Не все ль ему рано! Лишь справиться б
с подагрой.
В усадьбу удалялись, как древле Цицерон,
он бережет не впрок, а лишь для похорон
свой жезл фельдмаршальский и свой мундир
парадный.
И только к знанию в ней не иссякла страсть.
Он многие познал, но это только часть.
Еше полным-полна священная Бутылка.
Пьешь из нее всю жизнь, но, упиваясь всласть,
вновь жаждешь к мудрости источнику припасть,
привычно, как питок, и, как любовник, пылко.
Он вспомнил истину весельчака Рабле
о том, что мудрые всегда навеселе,
и Гиппократово учение о смехе.
Ну что ж, единожды живем мы на земле.
Мы жили — весело… И всплыли, как во мгле,
потешный полк Петра и Марсовы потехи,
победы и пиры, и как из дома в дом
Апраксин, Меньшиков и сам он шли с Петром,
переодетые простыми мужиками:
царица родила, был праздник — все вверх дном,
князь Ромодановский шутейным был царем,
шутейный патриарх шел с ними, шутниками.
А ныне пост настал — не слышно шутовства.
Угрюмый Петербург, угрюмая Москва,
притих Рапирный зал на Сухаревой башне…
Да и за ним самим угрюмая молва
полезет, и видят в нем аж Симона-волхва.
Конечно, не сожгут, но временами страшно.
Дни удлинились: март… Всю зиму взаперти…
Придет Феофан… Хоть душу отвести:
что в Академии, что нового открыто
на небе, на земле, морские ли пути…
И надо бы тот вирш затейливый найти,
что спел про Ньютона тот англинский пиита.
А он?
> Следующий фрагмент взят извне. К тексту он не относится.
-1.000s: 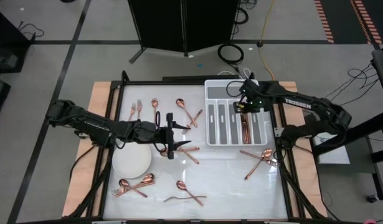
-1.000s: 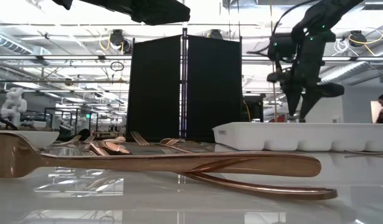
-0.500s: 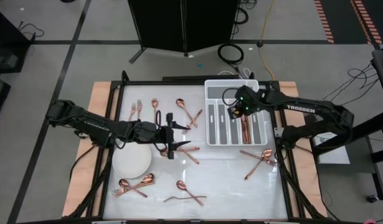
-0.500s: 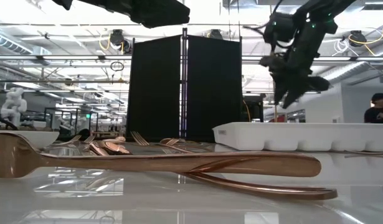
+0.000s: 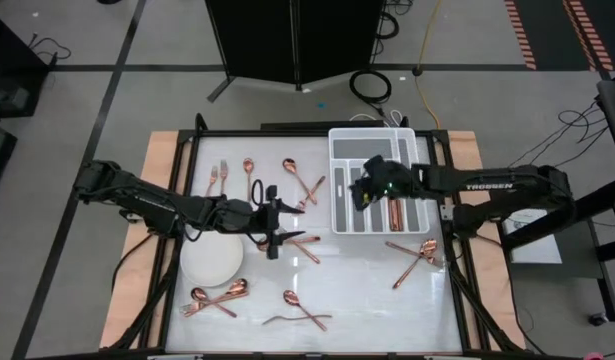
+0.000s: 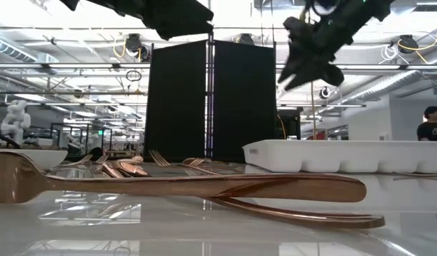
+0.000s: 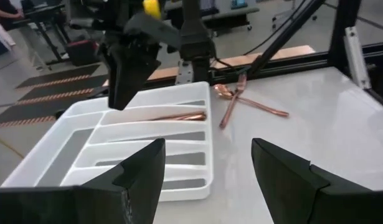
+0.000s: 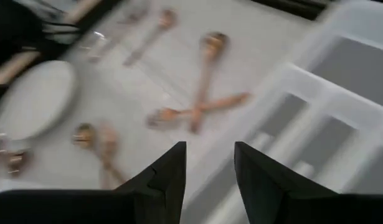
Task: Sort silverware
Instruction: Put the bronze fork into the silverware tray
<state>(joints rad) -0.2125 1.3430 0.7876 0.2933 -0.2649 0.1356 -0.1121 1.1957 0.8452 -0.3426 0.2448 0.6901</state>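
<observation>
Copper silverware lies scattered on the white table: forks (image 5: 219, 177), crossed spoons (image 5: 303, 179), a pair (image 5: 299, 246) near the middle, spoons (image 5: 217, 298) at the near left, more (image 5: 299, 312) at the near edge and a group (image 5: 417, 257) at the right. One piece (image 5: 395, 208) lies in the white compartmented tray (image 5: 334, 205). My left gripper (image 5: 282, 224) hovers open and empty at mid-table, pointing at the tray. My right gripper (image 5: 359, 188) hangs open and empty above the tray's left compartments (image 8: 210, 177).
A round white plate (image 5: 212, 262) sits at the left, near my left arm. Black frame rails (image 5: 195, 135) border the table. Black panels (image 6: 211, 99) stand beyond the far edge. A person (image 6: 431, 122) shows in the room far behind.
My right gripper has swung from above the tray's far right compartments toward the table's left, across the tray, rising a little and turning as it went, fingers still apart and empty. My left gripper has stayed in place and rolled slightly.
</observation>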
А про него напишут ли? Навряд.
Татищев — нынешний наш Тацит, говорят.
Татищев — наш Страбон и нынешней наш Плиний
и Екатеринбург построил, новый град.
Дай Бог Татищеву! А он уж староват
служить конюшему курляндской герцогини!
Философ истинный есть еже помнит смерть.
Пусть нам попы твердят, что мы лишь прах
и персть,
смеющийся Рабле смеется и в могиле.
От смерти не уйти — нет в медицине средств.
Но если на Руси наука будет цвесть
и будет ум в чести, то, стало быть, мы были!